Court of Appeal of Iowa

November 6, 2013

IN THE INTEREST OF S.T., S.T., AND S.J., Minor children, J.T., Mother, Appellant.

Appeal from the Iowa District Court for Pottawattamie County, Gary K. Anderson, District Associate Judge.

A mother appeals the order terminating her parental rights.

Benjamin J. Pick, Council Bluffs, for appellant mother.

Thomas J. Miller, Attorney General, Kathrine S. Miller-Todd, Assistant Attorney General, Matthew Wilbur, County Attorney, and Eric Strovers, Assistant County Attorney, for appellee State.

Marti Nerenstone, Council Bluffs, attorney and guardian ad litem for minor children.

Considered by Doyle, P.J., and Tabor and Bower, JJ.

DOYLE, P.J.

A mother appeals the termination of her parental rights to her children. She contends the State failed to prove the grounds for termination by clear and convincing evidence. We review her claim de novo. In re A.B., 815 N.W.2d 764, 773 (Iowa 2012).

The mother's parental rights were terminated pursuant to Iowa Code section 232.116(1) paragraphs (e), (f), (i), and (l) (2013). We need only find termination proper under one ground to affirm. In re R.R.K., 544 N.W.2d 274, 276 (Iowa Ct. App. 1995). We choose to focus our attention on section 232.116(1) paragraph (f), which provides termination is appropriate where:

(1) The child is four years of age or older.
(2) The child has been adjudicated a child in need of assistance pursuant to section 232.96.
(3) The child has been removed from the physical custody of the child's parents for at least twelve of the last eighteen months, or for the last twelve consecutive months and any trial period at home has been less than thirty days.
(4) There is clear and convincing evidence that at the present time the child cannot be returned to the custody of the child's parents as provided in section 232.102.

The mother only challenges the last element of paragraph (f). Upon our de novo review, we find the State has met its burden.

While the law requires a "full measure of patience with troubled parents who attempt to remedy a lack of parenting skills, " this patience has been built into the statutory scheme of chapter 232. In re C.B., 611 N.W.2d 489, 494 (Iowa 2000). The legislature incorporated a one-year limitation for children adjudicated in need of assistance (CINA) aged four and older. See Iowa Code § 232.116(1)(f)(2), (3). Our supreme court has stated "the legislature, in cases meeting the conditions of [the Iowa Code], has made a categorical determination that the needs of a child are promoted by termination of parental rights." In re M.W., 458 N.W.2d 847, 850 (Iowa 1990) (discussing Iowa Code section 232.116(1)(e)). The public policy of the state having been legislatively set, we are obligated to heed the statutory time periods for reunification.

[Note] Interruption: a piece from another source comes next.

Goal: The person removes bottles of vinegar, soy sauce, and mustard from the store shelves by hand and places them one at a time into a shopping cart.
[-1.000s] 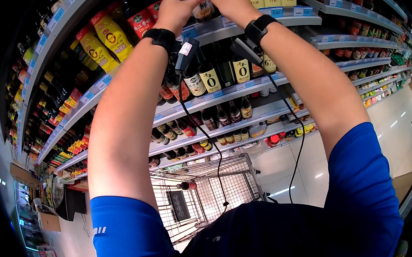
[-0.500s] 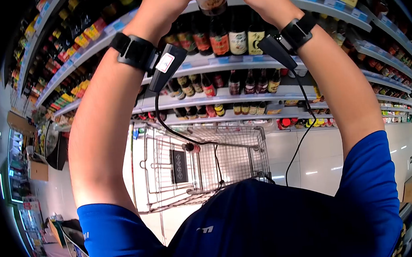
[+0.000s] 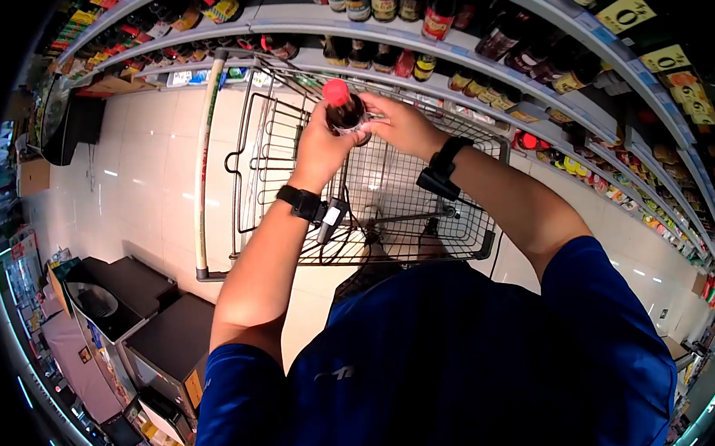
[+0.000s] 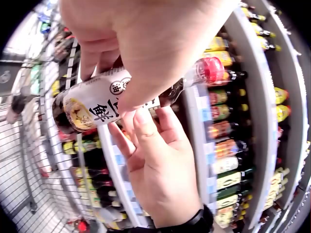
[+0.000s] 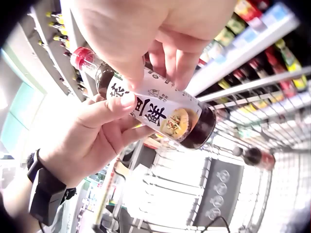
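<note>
Red-capped and dark, the sauce bottle (image 3: 343,112) is no longer up at the high shelf where it was half a second ago. It is now held lower, over the far end of the wire cart (image 3: 423,218), near the shelves (image 3: 464,91). Both hands grip it. The left hand (image 3: 319,147) curls round the labelled body from the left, thumb across the label, and the right hand (image 3: 400,125) wraps its fingers round from the right.

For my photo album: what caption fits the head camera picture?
Left hand and right hand hold a red-capped bottle over a wire shopping cart beside stocked shelves.
</note>
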### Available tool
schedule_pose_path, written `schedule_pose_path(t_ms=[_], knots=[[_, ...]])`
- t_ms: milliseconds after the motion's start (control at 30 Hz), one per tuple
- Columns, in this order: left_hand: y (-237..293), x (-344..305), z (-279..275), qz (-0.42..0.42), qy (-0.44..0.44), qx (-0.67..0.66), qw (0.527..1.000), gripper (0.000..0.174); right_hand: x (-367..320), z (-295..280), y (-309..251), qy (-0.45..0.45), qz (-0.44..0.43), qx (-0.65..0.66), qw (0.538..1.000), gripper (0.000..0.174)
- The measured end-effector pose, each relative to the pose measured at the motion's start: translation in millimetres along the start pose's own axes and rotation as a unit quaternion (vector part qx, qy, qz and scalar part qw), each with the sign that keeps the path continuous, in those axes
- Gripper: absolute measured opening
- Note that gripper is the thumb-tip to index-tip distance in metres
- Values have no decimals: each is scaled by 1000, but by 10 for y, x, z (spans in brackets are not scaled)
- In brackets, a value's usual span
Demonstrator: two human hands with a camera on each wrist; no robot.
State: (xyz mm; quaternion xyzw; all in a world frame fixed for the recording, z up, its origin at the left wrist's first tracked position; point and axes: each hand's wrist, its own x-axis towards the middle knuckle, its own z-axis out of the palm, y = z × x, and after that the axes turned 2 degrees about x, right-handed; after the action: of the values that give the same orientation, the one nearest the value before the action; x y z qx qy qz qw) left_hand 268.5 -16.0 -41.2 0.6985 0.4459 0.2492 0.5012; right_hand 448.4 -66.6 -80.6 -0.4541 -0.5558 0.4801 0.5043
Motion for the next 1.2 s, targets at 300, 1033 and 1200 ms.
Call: schedule_pose_path(t_ms=[300, 1033, 1200], knots=[[-2041, -354, 757, -184, 36, 125, 974, 58, -497, 566, 1843, -45, 156, -129, 978, 51], [-3789, 312, 1228, -253, 176, 149, 940, 42, -35, 906, 3632, -35, 220, -186, 957, 48], [-3886, 291, 1289, -256, 196, 114, 940, 41, -110, 1028, 3863, 38, 212, -97, 972, 48]])
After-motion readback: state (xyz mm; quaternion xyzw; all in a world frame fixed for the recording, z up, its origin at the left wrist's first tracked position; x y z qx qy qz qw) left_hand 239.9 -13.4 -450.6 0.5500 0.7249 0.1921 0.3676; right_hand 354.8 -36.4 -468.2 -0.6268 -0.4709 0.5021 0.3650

Here, the mother has been involved with the Iowa Department of Human Services (Department) as a parent off and on since 2000. The mother has a long history of negative behaviors, substance abuse, and mental health issues. The mother also has a history of not providing her children safety and stability. The mother's oldest child, born in 1999, has now been removed from the mother's care four times since 2000, and each time the mother has been offered and provided services for reunification. Nevertheless, in February 2012, the mother's children, including her two youngest born in 2004 and 2006, had to be removed from her care after it was reported the mother had attempted suicide and left the children in the care of her boyfriend, a registered sex offender, and the children had been living in filth in the mother's home. The children have not been returned to her care since.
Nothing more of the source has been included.